→ Exercise
In the listing, find every line that has the string "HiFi" and copy it.

→ Data extract
· · · ·
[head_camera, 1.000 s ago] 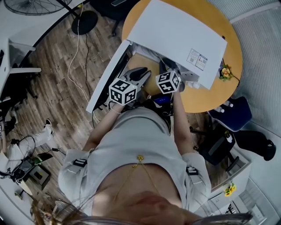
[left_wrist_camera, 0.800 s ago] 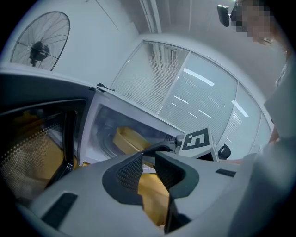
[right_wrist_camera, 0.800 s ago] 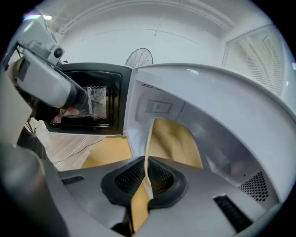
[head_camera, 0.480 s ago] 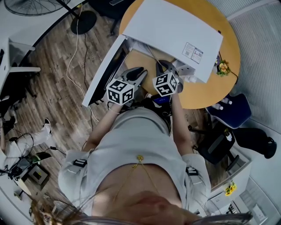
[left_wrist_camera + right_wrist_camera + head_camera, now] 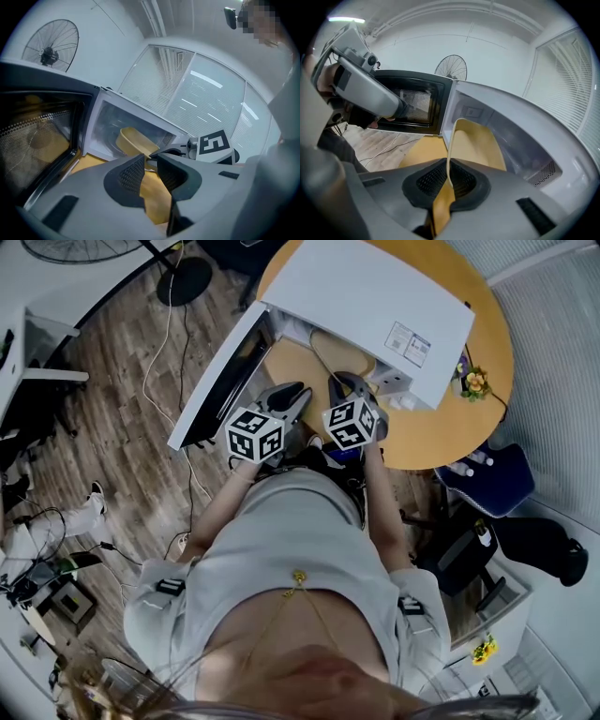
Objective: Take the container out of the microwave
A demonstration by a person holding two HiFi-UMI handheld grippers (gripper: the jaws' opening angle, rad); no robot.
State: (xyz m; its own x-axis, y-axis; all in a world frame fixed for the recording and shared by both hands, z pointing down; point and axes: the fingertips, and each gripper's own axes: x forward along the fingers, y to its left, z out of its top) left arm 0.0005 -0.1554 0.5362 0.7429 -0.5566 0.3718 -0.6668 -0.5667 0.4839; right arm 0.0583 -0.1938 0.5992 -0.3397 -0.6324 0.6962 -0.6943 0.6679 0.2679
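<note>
A white microwave (image 5: pixel 375 296) stands on a round wooden table (image 5: pixel 441 418) with its door (image 5: pixel 220 381) swung open to the left. A tan container (image 5: pixel 476 143) sits tilted at the mouth of the cavity, and it also shows as the container (image 5: pixel 342 348) and the container (image 5: pixel 133 143). My right gripper (image 5: pixel 447 180) is shut on its near rim, which runs thin between the pads. My left gripper (image 5: pixel 150 164) hovers in front of the opening beside the door (image 5: pixel 37 140), jaws apart with nothing between them. In the head view the left gripper (image 5: pixel 298 395) and right gripper (image 5: pixel 342 390) are side by side.
The open door (image 5: pixel 415 105) reaches out over the wooden floor on the left. A standing fan (image 5: pixel 450 68) is behind it. A small flower pot (image 5: pixel 475 382) sits at the table's right edge, and a dark chair (image 5: pixel 487 479) stands beyond it. Cables trail on the floor.
Both grippers have drawn back a little from the microwave toward the person. The container has come with the right gripper to the front of the cavity.
</note>
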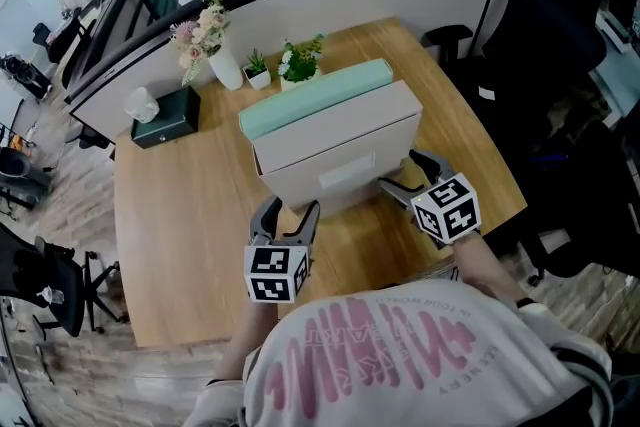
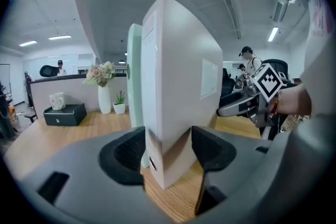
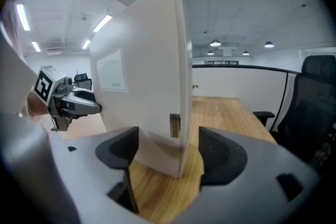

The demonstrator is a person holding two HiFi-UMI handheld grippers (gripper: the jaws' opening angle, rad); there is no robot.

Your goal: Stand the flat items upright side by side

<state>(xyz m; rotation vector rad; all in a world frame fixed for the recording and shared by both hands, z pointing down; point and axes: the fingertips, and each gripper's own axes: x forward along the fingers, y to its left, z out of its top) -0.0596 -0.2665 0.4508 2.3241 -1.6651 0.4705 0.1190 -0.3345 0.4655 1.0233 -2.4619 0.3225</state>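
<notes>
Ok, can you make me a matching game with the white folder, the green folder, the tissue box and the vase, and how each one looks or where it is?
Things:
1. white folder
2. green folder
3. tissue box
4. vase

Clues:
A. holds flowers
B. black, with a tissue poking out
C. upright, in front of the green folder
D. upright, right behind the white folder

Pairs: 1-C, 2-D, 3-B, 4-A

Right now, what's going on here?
A person with two grippers has a white binder upright on the desk, beside a green binder. The left gripper looks clamped on one end; the right gripper straddles the other, jaws open.
</notes>
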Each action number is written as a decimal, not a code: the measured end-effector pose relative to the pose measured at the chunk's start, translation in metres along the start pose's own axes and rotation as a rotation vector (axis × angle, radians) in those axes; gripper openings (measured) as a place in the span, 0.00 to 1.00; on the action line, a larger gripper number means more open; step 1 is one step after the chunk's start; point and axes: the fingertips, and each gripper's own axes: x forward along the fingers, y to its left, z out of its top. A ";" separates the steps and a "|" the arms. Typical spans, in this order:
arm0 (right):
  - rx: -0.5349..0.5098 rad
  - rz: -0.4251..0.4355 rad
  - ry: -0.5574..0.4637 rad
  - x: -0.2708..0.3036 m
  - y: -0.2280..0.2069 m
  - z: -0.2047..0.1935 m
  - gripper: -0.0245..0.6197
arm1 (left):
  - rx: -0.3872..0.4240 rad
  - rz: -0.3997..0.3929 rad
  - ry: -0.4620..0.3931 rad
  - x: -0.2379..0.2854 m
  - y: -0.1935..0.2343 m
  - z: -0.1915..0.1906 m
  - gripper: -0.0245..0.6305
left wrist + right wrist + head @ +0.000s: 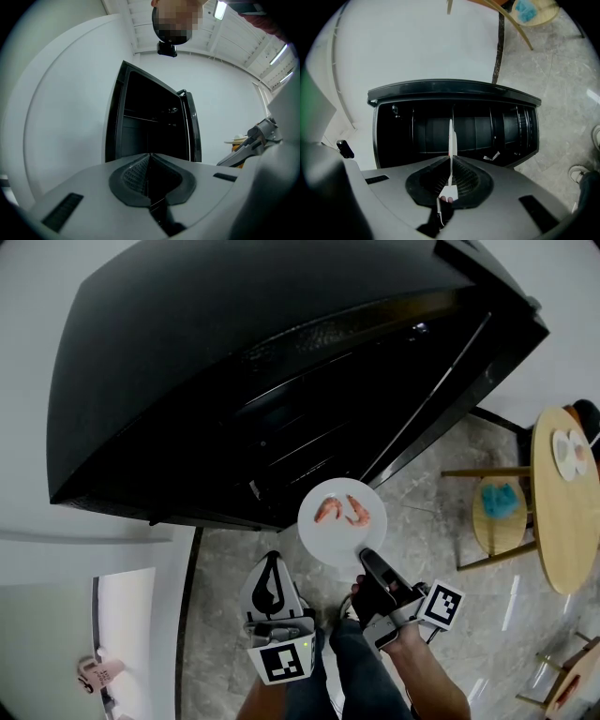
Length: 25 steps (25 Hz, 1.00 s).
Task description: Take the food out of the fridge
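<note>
A white plate (339, 529) carrying two pink shrimps (342, 510) hovers in front of the open black fridge (281, 381). My right gripper (367, 561) is shut on the plate's near rim. In the right gripper view the plate (451, 136) shows edge-on, clamped between the pads of the right gripper (451, 164), with the dark fridge interior (487, 126) behind it. My left gripper (272, 566) sits lower left of the plate, apart from it. It is shut with nothing between its jaws (149, 158) and points at the open fridge (145, 126).
The fridge door (469, 381) stands swung open to the right. At the far right are a round wooden table (562, 521) with a small plate (565, 454) on it, and a stool (500, 507) bearing something blue. The floor is grey marble tile (422, 521).
</note>
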 end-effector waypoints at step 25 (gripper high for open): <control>0.021 0.049 -0.032 -0.025 0.093 -0.007 0.09 | 0.025 -0.009 -0.020 -0.010 -0.001 0.072 0.06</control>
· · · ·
→ Answer area
A demonstration by a person holding two HiFi-UMI handheld grippers (gripper: the jaws' opening angle, rad); no robot.
The demonstrator is a person holding two HiFi-UMI handheld grippers (gripper: the jaws' opening angle, rad); there is no robot.

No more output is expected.